= Anno O'Rahilly =

Irish revolutionary

Anna "Anno" O'Rahilly (née Rahilly) (17 February 1873 – 1958) was an Irish revolutionary and Cumann na mBan member, republican prisoner and hunger-striker active in the period from 1916 to 1923. Born in Ballylongford, County Kerry to grocer and nationalist public representative Richard Rahilly and Ellen Mangan, she was a sister of the 1916 leader The O'Rahilly and the Cummann na mBan leader Nell Humphreys (née Rahilly). and became a member of the Gaelic League. Like The O'Rahilly, she changed her name from the original Rahilly. In April 1914 she was one of a small group of women present at the founding of Cumann na mBan in Wynne's Hotel, Dublin.
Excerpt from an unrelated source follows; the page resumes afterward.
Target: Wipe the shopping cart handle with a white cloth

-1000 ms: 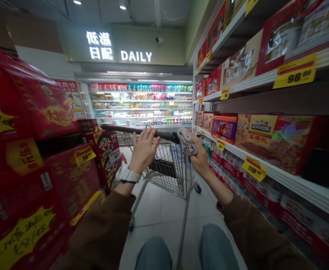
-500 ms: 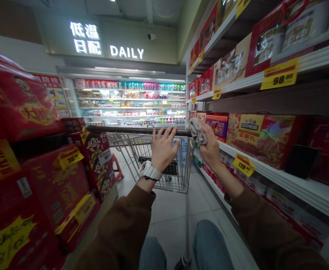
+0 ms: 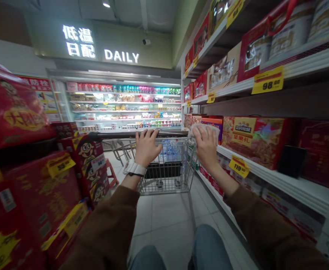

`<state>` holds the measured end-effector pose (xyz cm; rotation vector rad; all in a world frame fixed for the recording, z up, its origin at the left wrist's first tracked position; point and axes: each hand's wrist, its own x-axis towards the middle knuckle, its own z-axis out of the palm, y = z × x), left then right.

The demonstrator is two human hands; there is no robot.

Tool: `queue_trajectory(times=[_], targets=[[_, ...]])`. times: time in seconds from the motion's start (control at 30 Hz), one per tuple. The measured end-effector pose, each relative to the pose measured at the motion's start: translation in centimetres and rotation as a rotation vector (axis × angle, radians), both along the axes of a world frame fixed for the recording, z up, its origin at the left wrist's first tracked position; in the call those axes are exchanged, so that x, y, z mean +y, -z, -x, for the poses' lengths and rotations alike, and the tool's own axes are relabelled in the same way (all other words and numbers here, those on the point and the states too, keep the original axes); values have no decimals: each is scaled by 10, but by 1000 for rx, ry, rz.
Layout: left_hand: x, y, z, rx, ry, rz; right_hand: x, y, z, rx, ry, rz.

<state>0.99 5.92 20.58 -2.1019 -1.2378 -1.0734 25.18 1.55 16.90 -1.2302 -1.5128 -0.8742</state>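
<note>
Metal cart (image 3: 164,180) at centre, just ahead of the near knees (image 3: 210,247). Dark handle (image 3: 174,134) across the near top of the cart, running left to right, roughly level. Left hand (image 3: 147,150): laid over the middle part of the handle, fingers across the top; cannot tell whether closed around underneath. White watch (image 3: 136,168) on the left wrist. Right hand (image 3: 206,148): grasping a pale cloth (image 3: 216,132), set over the right end of the handle; cloth partly hidden by the fingers. At left: stacked red boxes (image 3: 44,195) with yellow labels (image 3: 61,165). At right: white shelf (image 3: 290,184) with gift boxes (image 3: 251,140), yellow tag (image 3: 239,166) reading 119.00, and dark flat object (image 3: 291,161). At far side: lit chiller (image 3: 125,101) beneath a DAILY sign (image 3: 121,56).
</note>
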Motion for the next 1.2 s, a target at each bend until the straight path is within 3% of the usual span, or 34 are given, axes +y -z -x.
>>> queue_trajectory(times=[0.13, 0.23, 0.37, 0.47, 0.53, 0.67, 0.8, 0.9, 1.03, 1.1, 1.2], targets=[[-3, 4, -18, -17, 14, -53, 13, -6, 15, -67, -90, 41], [-7, 5, -24, 0, 26, -56, 14, -6, -12, -125, -124, 33], [-9, 7, -33, -9, 24, -72, 15, 0, -40, 16, -33, -75], [-10, 8, -43, -26, 12, -75, 20, 4, -22, 69, -25, -113], [-10, 9, -43, -8, 24, -75, 21, 5, -6, -27, -78, -73], [-12, 9, -10, 24, 16, -85, 16, 8, -14, -173, -141, -7], [-12, 13, 44, -70, -142, -106, 20, 15, -30, 17, -52, -97], [-11, 16, 61, -91, -156, -91, 31, 18, 0, 120, -41, -153], [-11, 18, 56, -109, -161, -98, 38, 15, 59, 33, -122, -140], [-13, 17, 60, -86, -151, -96, 37, 12, 69, -24, -158, -116], [-15, 12, 81, -79, -186, -112, 35, 6, 56, 62, -141, -149]])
Following the death of her brother The O'Rahilly in combat in 1916 she was arrested and detained in the aftermath of the Easter rising and was released in late 1916. She provided the first money to be handled by Dail Eireann in 1919, a loan for £2000. The National Library of Ireland holds a letter from her appealing for money on behalf of republican prisoners' dependents. During the Irish Civil War she took the anti-treaty side, on 4 November 1922 she was accidentally shot in the family home in Ailesbury Road by Ernie O'Malley

After her recovery, she was detained for the rest of the civil war in Mountjoy Prison, Kilmainham Gaol and the North Dublin Union, where she was on hunger strike in October–November 1923 (see 1923 Irish hunger strikes).